[MERGE] Eliminate the use of VersionedFile.join when fetching data.

Fri May 2 06:44:06 BST 2008

On Fri, 2008-05-02 at 14:57 +1000, Andrew Bennetts wrote:
> Robert Collins wrote:
> > This patch eliminates all use of join() in bzrlib's fetch routines.
> > 
> > It does this by introducing a new streaming api - the previous api had a
> > couple of flaws that made it unsuitable to use as a direct replacement
> > for join (amongst them the fact that it internally used join() :)).
> > 
> > This is the penultimate step in preparing for the introduction of a
> > VersionedFiles (note the plural - a better name would be welcome) which
> > will provide less artificial partitioning of the datastore. The final
> > step is removing the methods deprecated before 1.5, to make the
> > transition easier. While we don't _have_ to remove them I think it will
> > make the creation of the new interface much clearer.
> 
> bb:tweak
> 
> Comments inline.
> 
> (I haven't looked at your updated patch yet; I'll send an update after checking
> the interdiff.)

Thanks.

> > === modified file 'bzrlib/fetch.py'
> > +        # Fetch all the texts.
> > +        to_weave.insert_record_stream(from_weave.get_record_stream(required_versions,
> > +            'topological', False))
> 
> This ought to be wrapped to be < 80 columns.

Will do.

> > === modified file 'bzrlib/knit.py'
> > +        if build_details[0] == 'line-delta':
> > +            kind = 'delta'
> > +        else:
> > +            kind = 'ft'
> > +        if annotated:
> > +            annotated_kind = 'annotated-'
> > +        else:
> > +            annotated_kind = ''
> > +        self.storage_kind = 'knit-%s%s-gz' % (annotated_kind, kind)
> 
> I wonder a little if a tuple would be better than a str for storage_kind.

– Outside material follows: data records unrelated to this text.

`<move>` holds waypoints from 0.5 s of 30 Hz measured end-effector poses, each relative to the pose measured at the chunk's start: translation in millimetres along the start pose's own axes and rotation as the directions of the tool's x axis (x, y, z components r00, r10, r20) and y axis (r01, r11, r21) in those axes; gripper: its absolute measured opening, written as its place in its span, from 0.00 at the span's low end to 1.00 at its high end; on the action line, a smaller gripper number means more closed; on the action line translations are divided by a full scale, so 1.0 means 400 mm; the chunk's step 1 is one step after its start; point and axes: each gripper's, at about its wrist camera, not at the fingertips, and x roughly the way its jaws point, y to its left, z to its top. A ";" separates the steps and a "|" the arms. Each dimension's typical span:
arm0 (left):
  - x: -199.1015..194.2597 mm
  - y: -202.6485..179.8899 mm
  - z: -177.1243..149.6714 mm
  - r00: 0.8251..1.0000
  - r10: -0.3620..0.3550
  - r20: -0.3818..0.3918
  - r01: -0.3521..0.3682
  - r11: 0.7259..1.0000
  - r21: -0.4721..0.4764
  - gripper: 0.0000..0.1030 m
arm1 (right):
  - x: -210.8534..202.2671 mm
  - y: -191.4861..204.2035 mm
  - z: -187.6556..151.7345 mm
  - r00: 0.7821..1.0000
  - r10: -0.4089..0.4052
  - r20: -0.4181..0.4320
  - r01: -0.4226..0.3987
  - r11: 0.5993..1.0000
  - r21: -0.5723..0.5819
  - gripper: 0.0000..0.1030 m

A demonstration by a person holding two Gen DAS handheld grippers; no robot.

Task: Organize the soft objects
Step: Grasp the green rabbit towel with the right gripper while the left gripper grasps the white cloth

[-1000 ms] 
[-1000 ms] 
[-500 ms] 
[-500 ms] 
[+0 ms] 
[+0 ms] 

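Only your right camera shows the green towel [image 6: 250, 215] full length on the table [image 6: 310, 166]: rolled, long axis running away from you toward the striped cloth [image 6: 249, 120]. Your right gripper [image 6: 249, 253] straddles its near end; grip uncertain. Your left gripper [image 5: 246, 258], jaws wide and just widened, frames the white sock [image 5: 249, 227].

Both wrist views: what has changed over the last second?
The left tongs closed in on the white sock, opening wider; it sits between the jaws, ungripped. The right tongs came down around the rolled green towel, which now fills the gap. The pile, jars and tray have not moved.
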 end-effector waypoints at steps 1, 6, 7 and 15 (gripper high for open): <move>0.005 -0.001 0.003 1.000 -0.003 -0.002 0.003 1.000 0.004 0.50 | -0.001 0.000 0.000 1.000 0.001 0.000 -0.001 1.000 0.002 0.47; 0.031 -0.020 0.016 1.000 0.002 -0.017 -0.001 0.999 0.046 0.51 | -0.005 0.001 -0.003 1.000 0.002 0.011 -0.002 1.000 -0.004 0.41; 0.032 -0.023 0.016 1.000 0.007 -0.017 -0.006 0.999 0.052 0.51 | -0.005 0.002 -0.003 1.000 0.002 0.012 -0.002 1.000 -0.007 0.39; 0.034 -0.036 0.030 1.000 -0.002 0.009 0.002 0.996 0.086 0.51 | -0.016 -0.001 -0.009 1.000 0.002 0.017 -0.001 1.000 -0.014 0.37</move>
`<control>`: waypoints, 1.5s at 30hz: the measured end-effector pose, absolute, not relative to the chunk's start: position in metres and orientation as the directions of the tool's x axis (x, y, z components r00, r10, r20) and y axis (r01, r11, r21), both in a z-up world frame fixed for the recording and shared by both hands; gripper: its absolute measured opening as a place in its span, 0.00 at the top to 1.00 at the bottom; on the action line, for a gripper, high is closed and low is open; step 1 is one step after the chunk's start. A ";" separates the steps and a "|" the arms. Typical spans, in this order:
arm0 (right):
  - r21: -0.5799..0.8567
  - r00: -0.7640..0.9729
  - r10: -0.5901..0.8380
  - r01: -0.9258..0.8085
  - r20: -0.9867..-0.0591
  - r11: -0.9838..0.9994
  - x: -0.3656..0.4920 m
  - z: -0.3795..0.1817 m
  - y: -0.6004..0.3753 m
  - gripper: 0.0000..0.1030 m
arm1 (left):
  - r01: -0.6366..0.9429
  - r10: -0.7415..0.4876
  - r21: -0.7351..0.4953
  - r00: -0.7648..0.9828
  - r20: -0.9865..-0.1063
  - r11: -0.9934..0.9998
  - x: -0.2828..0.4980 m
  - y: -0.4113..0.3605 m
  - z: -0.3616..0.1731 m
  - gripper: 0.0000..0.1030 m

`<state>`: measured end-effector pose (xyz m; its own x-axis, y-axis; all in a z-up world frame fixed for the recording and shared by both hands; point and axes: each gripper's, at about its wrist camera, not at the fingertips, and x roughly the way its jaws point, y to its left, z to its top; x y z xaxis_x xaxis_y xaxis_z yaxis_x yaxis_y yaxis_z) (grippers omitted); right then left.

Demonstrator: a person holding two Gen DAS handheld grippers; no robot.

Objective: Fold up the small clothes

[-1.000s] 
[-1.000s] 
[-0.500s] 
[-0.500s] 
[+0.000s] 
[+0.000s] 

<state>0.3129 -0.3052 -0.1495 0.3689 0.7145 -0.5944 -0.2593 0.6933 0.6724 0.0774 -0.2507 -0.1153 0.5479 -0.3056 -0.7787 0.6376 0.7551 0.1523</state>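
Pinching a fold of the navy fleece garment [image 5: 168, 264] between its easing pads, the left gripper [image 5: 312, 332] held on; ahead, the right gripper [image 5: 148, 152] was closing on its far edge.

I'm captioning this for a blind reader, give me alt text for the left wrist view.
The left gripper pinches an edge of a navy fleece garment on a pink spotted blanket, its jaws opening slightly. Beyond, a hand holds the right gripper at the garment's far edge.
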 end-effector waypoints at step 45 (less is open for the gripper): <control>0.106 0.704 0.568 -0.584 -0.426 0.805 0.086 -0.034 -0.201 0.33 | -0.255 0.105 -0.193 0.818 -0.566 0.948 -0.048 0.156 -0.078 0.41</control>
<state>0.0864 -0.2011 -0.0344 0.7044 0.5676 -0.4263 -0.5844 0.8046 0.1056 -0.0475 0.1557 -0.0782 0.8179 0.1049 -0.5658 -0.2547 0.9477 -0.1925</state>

Perhaps, but it would be a little less opaque and I think that would be
unhelpful.

> > +    def get_record_stream(self, versions, ordering, include_delta_closure):
> > +        """Get a stream of records for versions.
> > +
> > +        :param versions: The versions to include. Each version is a tuple
> > +            (version,).
> 
> I'm curious about why this is a sequence of one element tuples, rather than just
> of strings.

Compatability with VersionedFiles which is coming up, which uses tuple
keys everywhere. VersionedFile only has one element in its keyspace,
which is why it used strings.

> > +        :param ordering: Either 'unordered' or 'topological'. A topologically
> > +            sorted stream has compression parents strictly before their
> > +            children.
> > +        :param include_delta_closure: If True then the closure across any
> > +            compression parents will be included (in the opaque data).
> > +        :return: An iterator of ContentFactory objects, each of which is only
> > +            valid until the iterator is advanced.
> > +        """
> 
> You use the term “opaque data” in this docstring without really explaining what
> you mean by it.

Hmm. What I mean is that whatever magic is needed is not shown in the
public api.

> > +        # Double index lookups here : need a unified api ?
> > +        parent_map = self.get_parent_map(versions)
> 
> Where?  Do you mean an index lookup has already happened by the time
> get_record_stream is called, and now get_record_stream is doing another one?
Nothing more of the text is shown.